A radiação solar é imprescindível para que possa existir vida no nosso planeta! Não há dúvidas relativamente aos seus efeitos benéficos, nomeadamente na prevenção do raquitismo, decorrente da sua ação na síntese cutânea de vitamina D, e na ação antidepressiva. Mas lembre-se, é importante saber quando e como fazer essa exposição!

No entanto, é preciso não esquecer que, a exposição solar também tem efeitos nocivos sobre a pele, nomeadamente queimaduras solares, fotoenvelhecimento cutâneo e aumento do risco de cancro, que são cumulativos e irreversíveis.

Quanto menor a idade da criança tanto maior a suscetibilidade da pele aos efeitos nefastos do sol, devido à menor quantidade de melanina e menor espessura da camada córnea da epiderme.

Sabe-se que cerca de 50 a 80% dos danos induzidos pela exposição solar durante toda a vida ocorrem na infância e adolescência, sendo por isso fundamental estabelecer desde cedo hábitos adequados de prevenção e proteção solar.

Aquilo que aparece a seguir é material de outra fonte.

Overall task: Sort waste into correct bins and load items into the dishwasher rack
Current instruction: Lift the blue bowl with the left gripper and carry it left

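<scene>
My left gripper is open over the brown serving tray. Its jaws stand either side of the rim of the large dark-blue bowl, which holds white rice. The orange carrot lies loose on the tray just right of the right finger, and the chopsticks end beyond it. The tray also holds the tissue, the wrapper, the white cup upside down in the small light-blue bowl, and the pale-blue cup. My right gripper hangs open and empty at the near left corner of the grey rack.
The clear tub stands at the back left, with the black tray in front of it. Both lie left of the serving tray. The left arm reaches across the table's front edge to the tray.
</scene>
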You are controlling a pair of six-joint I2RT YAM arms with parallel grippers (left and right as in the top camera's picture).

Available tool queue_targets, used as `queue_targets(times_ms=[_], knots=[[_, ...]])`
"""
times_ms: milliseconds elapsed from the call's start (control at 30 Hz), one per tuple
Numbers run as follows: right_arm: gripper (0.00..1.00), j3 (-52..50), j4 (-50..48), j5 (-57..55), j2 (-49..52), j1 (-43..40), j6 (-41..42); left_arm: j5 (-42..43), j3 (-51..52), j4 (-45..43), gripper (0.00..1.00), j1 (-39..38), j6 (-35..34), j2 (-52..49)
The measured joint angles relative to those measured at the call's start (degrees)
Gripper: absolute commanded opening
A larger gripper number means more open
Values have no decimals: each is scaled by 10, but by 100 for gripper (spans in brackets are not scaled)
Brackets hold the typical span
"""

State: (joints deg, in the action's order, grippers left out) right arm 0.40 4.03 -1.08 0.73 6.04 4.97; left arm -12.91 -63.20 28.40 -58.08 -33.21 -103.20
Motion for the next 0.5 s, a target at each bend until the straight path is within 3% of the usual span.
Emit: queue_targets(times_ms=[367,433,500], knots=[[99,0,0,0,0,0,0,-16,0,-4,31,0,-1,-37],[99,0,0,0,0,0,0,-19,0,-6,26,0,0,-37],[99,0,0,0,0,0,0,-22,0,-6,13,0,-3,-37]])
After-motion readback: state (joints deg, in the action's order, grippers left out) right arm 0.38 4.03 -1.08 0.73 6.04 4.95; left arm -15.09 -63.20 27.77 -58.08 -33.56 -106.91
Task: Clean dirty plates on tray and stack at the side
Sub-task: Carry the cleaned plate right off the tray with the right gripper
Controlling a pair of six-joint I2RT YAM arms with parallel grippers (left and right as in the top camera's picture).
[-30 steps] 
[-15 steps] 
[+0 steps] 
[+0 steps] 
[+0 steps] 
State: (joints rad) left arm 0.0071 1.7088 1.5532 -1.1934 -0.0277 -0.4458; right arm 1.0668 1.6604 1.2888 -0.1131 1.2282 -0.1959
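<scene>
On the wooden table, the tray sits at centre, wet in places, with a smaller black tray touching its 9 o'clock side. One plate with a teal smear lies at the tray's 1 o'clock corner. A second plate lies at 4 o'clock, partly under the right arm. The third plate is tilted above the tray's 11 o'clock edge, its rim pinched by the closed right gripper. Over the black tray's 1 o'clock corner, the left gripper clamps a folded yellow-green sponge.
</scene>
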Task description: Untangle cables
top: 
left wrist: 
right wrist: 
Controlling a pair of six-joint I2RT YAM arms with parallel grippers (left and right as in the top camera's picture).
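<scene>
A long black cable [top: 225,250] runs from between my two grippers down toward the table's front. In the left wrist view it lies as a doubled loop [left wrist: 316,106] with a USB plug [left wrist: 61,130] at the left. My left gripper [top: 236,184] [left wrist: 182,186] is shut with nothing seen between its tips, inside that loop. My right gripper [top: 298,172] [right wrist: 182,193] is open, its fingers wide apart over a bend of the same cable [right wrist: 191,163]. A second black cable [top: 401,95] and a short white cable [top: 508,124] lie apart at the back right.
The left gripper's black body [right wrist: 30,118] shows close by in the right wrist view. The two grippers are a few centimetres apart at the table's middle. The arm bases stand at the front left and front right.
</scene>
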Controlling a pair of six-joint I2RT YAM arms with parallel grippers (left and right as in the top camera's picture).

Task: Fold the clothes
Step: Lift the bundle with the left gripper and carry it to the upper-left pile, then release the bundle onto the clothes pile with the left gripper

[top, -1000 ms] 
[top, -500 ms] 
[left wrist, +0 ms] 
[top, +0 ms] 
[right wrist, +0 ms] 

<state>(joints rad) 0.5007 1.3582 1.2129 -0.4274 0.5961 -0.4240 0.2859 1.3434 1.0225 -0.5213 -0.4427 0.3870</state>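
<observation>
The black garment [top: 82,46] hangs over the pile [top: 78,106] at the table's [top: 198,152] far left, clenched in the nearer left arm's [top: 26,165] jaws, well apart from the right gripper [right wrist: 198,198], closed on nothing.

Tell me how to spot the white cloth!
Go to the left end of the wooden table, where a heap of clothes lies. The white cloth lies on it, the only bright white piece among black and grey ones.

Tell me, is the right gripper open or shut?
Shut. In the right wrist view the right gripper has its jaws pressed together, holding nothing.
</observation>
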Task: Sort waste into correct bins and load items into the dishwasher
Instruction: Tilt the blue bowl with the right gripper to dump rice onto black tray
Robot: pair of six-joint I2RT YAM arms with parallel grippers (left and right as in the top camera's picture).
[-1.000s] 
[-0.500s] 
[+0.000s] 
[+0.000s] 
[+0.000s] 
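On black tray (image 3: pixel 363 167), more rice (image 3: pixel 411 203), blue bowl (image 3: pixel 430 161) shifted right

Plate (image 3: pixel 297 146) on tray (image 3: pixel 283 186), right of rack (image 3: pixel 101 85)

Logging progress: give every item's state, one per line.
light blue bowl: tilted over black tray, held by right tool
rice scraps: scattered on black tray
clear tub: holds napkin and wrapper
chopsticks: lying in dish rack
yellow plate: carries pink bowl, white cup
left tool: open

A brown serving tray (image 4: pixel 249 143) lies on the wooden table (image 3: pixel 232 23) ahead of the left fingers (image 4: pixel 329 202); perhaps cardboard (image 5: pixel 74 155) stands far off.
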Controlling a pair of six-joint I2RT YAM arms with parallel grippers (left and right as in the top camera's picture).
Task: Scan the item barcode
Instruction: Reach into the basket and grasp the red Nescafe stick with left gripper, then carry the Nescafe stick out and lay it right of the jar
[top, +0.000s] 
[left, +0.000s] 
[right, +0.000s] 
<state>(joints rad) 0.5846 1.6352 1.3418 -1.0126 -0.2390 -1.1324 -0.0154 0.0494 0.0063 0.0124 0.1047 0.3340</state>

As recomendações mais atuais sugerem:

  • Evitar a exposição solar direta abaixo dos 6 meses
  • Nas restantes faixas etárias evitar a exposição solar durante as horas centrais do dia (entre as 11 e as 16 horas, na nossa latitude)
  • Proteger-se também nos dias nublados e quando a pele já está bronzeada
  • A melhor forma de proteção continua a ser a sombra e a utilização de roupas e chapéu com abas
  • Os protetores solares constituem um complemento da proteção solar
    • Abaixo dos 3 anos preferir os que contêm filtros inorgânicos/minerais (oxido de zinco ou dióxido de titânio), pois causam menos irritação e sensibilização cutâneas
    • Usar os com SPF (Sun Protect Factor) superior ou igual a 30
    • Aplicar em todo o corpo da criança, sobretudo nas áreas mais expostas e antes de sair de casa
    • Renovar a aplicação a cada 2 horas e logo depois do banho ou se houver transpiração abundante

Agora é aproveitar, e não esquecer que as medidas de proteção solar mais importantes são as comportamentais!